## DATA SHOWN
****************************************

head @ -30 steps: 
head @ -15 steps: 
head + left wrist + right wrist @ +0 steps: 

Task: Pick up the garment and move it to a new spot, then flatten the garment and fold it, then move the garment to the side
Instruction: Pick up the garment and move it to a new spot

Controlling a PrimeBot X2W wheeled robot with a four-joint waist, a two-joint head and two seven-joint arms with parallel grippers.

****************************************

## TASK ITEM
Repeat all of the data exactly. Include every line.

## RESPONSE
head @ -30 steps: 
head @ -15 steps: 
head + left wrist + right wrist @ +0 steps: 

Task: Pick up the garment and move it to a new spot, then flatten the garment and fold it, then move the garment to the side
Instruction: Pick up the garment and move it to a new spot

Controlling a PrimeBot X2W wheeled robot with a four-joint waist, a two-joint head and two seven-joint arms with parallel grippers.

This exercise has been answered in full.